◆ Exercise aim ◆
Please copy exactly the lines from the top of the data through the line containing "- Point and", and nothing else.
==== Dataset content ====
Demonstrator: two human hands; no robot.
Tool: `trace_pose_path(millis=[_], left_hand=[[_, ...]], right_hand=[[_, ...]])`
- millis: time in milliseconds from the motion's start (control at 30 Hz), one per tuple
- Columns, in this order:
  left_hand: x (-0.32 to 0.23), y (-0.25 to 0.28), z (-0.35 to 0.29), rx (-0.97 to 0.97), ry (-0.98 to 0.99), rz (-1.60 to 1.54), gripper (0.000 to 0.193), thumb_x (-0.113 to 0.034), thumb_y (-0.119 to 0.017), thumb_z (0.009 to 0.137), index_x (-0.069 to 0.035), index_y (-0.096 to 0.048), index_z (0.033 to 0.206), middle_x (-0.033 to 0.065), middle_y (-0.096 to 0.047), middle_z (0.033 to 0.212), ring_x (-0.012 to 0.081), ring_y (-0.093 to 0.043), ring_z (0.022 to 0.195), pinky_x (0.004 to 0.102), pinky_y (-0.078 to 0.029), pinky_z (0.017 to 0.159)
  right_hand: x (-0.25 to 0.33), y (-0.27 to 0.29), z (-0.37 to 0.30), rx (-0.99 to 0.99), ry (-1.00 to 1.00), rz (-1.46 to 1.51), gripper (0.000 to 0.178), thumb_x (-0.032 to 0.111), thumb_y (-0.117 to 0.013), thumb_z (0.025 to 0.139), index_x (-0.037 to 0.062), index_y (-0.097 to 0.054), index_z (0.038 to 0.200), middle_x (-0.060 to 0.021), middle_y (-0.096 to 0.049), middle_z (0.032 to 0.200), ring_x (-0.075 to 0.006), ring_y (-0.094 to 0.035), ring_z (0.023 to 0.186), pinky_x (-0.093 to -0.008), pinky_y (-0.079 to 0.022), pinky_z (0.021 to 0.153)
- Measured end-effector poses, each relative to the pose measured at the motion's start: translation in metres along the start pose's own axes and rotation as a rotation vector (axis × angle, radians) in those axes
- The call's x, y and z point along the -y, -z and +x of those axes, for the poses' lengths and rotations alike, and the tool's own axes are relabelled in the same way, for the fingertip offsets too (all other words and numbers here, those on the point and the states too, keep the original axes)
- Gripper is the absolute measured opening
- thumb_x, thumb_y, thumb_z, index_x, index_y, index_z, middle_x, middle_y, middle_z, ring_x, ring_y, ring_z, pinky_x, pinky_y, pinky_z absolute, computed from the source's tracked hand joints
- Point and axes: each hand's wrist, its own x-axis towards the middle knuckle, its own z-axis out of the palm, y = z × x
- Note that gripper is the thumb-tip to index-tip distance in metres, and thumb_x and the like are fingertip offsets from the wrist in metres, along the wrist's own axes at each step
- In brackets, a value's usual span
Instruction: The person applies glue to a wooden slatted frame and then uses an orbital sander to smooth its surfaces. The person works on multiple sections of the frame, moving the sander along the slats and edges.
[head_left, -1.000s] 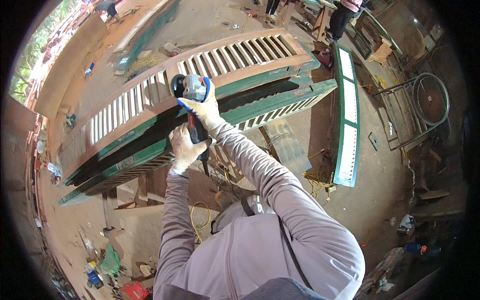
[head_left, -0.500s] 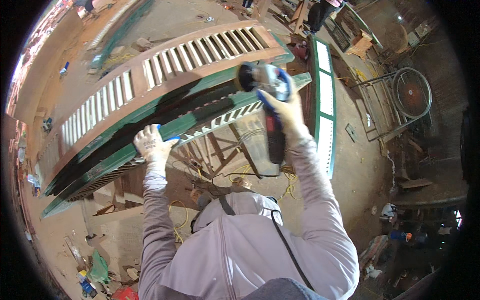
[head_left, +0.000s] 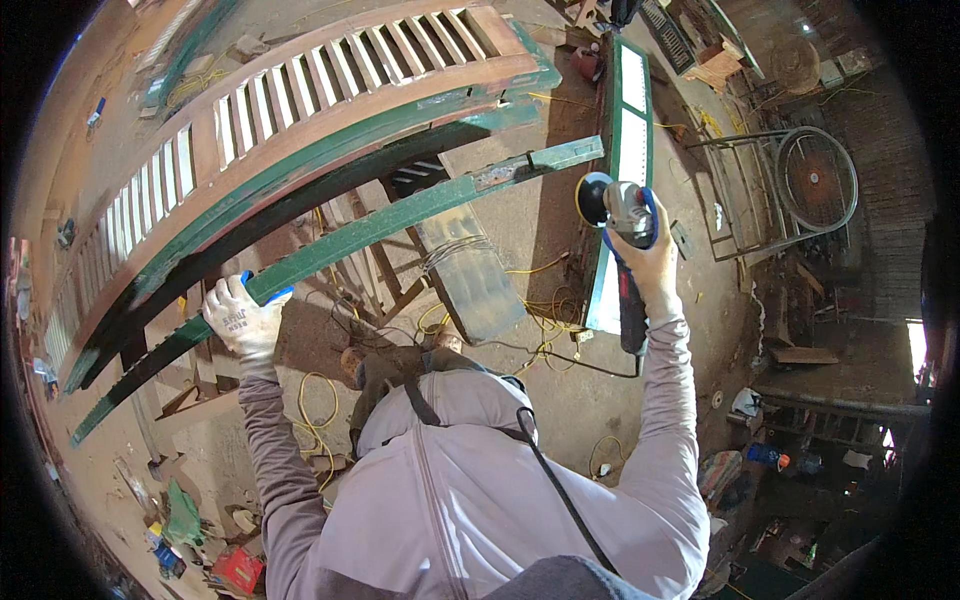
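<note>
My left hand (head_left: 245, 316), in a white and blue work glove, is closed around the edge of a long green louvred shutter (head_left: 370, 232). That shutter stands tilted nearly edge-on, so its slats are mostly hidden. In my right hand (head_left: 648, 262), also gloved, is an angle grinder (head_left: 630, 305) with a black body and silver head. Its round disc (head_left: 592, 199) faces left, beyond the shutter's right end and apart from it. Behind lies a second shutter (head_left: 204, 135), with bare brown wood on its face and slats and green on its side.
Another green-framed shutter (head_left: 632, 135) lies to the right. A wooden plank (head_left: 470, 270) and trestle legs stand below the held shutter. Yellow cords (head_left: 545, 345) trail over the floor near my feet. A metal frame with a wheel (head_left: 818, 180) is at the far right.
The held shutter has turned from showing its slats to nearly edge-on, away from the brown one. My left hand has moved left with it; the grinder has swung right and down, away from it.
</note>
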Motion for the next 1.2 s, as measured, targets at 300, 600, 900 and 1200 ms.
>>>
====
◆ Result for this task ◆
Demonstrator: two human hands; no robot.
Tool: `trace_pose_path(millis=[_], left_hand=[[_, ...]], right_hand=[[_, ...]])`
- millis: time in milliseconds from the motion's start (control at 30 Hz), one per tuple
- Columns, in this order:
  left_hand: x (-0.32 to 0.23), y (-0.25 to 0.28), z (-0.35 to 0.29), rx (-0.97 to 0.97), ry (-0.98 to 0.99), rz (-1.60 to 1.54), gripper (0.000 to 0.193), thumb_x (-0.113 to 0.034), thumb_y (-0.119 to 0.017), thumb_z (0.009 to 0.137), index_x (-0.069 to 0.035), index_y (-0.096 to 0.048), index_z (0.033 to 0.206), middle_x (-0.033 to 0.065), middle_y (-0.096 to 0.047), middle_z (0.033 to 0.212), ring_x (-0.012 to 0.081), ring_y (-0.093 to 0.043), ring_z (0.022 to 0.195), pinky_x (0.004 to 0.102), pinky_y (-0.078 to 0.029), pinky_z (0.017 to 0.159)
  right_hand: x (-0.25 to 0.33), y (-0.27 to 0.29), z (-0.37 to 0.30), rx (-0.99 to 0.99), ry (-1.00 to 1.00), rz (-1.46 to 1.51), gripper (0.000 to 0.178), thumb_x (-0.032 to 0.111), thumb_y (-0.117 to 0.013), thumb_z (0.025 to 0.139), index_x (-0.037 to 0.062), index_y (-0.097 to 0.054), index_z (0.038 to 0.200), middle_x (-0.060 to 0.021), middle_y (-0.096 to 0.049), middle_z (0.032 to 0.200), ring_x (-0.075 to 0.006), ring_y (-0.094 to 0.035), ring_z (0.023 to 0.186), pinky_x (-0.093 to -0.008), pinky_y (-0.079 to 0.022), pinky_z (0.021 to 0.153)
- Measured end-effector poses, each relative to the pose measured at the motion's start: translation in metres along the start pose's own axes and rotation as a rotation vector (axis × angle, radians) in those axes
- The call's x, y and z point along the -y, -z and +x of those axes, for the poses' lengths and rotations alike, and the tool's own axes are relabelled in the same way, for the fingertip offsets too (all other words and numbers here, those on the point and the states too, keep the original axes)
- Gripper is the absolute measured opening
- thumb_x, thumb_y, thumb_z, index_x, index_y, index_z, middle_x, middle_y, middle_z, ring_x, ring_y, ring_z, pinky_x, pinky_y, pinky_z absolute, computed from the source's tracked hand joints
- Point and axes: each hand's wrist, its own x-axis towards the middle knuckle, its own z-axis out of the palm, y = z × x

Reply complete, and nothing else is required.